The instrument to measure students’ self-efficacy was composed specifically for this project as existing instruments were not designed for use in problem-based learning courses. The test of self-efficacy comprises eleven closed questions relating to regulation of, and confidence in, learning, with scores rated on a Likert scale of one-to-five. The first six items (Part A) deal with students’ perceived capability to use various self-regulation strategies, such as organizing their studies, and concentrating and participating in small-group tutorials. These were loosely based on Bandura's (1989) multidimensional scales of perceived self-efficacy reported in Zimmerman et al. (1992). This original scale was designed to measure high school students’ perceived capability to use various self-regulating strategies, such as concentrating on school subjects, organising schoolwork, and participating in school discussions. Of the eleven items on the original scale, the most applicable six were chosen and rewritten to more appropriately reflect the learning and studying activities carried out by students in this medical course in order to create a brief instrument measuring self-efficacy to regulate learning. The six items deal with the self-regulation strategies: completing allocated learning objectives for the group; studying when there are distractions; planning and organising study; course motivation; and concentration and active participation in tutorials.

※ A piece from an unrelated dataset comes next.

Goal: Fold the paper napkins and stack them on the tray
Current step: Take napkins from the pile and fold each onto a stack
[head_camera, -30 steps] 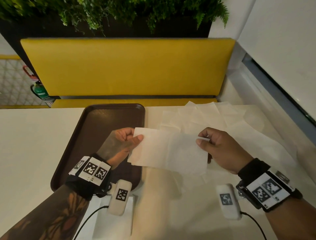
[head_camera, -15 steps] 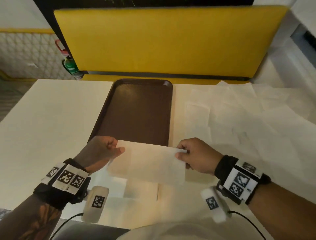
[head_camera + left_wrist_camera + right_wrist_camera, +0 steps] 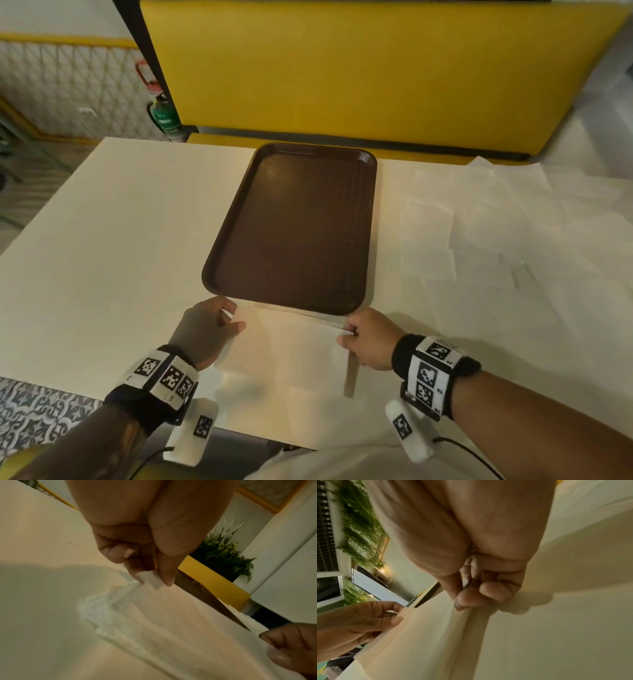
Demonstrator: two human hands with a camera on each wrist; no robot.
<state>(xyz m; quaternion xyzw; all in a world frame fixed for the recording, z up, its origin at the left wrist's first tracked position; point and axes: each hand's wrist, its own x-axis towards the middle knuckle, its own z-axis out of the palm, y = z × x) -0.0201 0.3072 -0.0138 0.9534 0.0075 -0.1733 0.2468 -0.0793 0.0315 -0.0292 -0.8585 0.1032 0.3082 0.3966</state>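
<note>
A white paper napkin hangs spread between both hands just in front of the near edge of the brown tray. My left hand pinches its top left corner between thumb and forefinger, and the left wrist view shows that corner of the napkin in the pinch of my left hand. My right hand pinches the top right corner, fingers curled; my right hand grips the napkin edge there. Nothing lies in the tray.
Several unfolded white napkins lie spread over the right half of the pale table. A yellow bench back stands behind the table. A green bottle sits on the floor at left.
Both hands have brought the napkin down and nearer to me, from over the tray to just in front of its near edge. My head has tilted down.
</note>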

A further five items measuring self-efficacy for academic achievement were included in the final set of questions (Part B) of the instrument. These were framed using items taken from the ten-item measure of self-efficacy first reported by Schwarzer and Jerusalem (1995) with five questions selected and modified to better measure the specific responsibilities of examination performance, tutorial participation, self-awareness, clinical reasoning, and academic achievement under consideration in this study.

Statistical testing to determine internal reliability yielded Cronbach's alpha values of 0.68 for the first six items measuring self-efficacy for self-regulation, and 0.73 for the remaining five items dealing with self-efficacy for academic achievement. Reliability was not improved by the omission of a single item from either self-efficacy measure.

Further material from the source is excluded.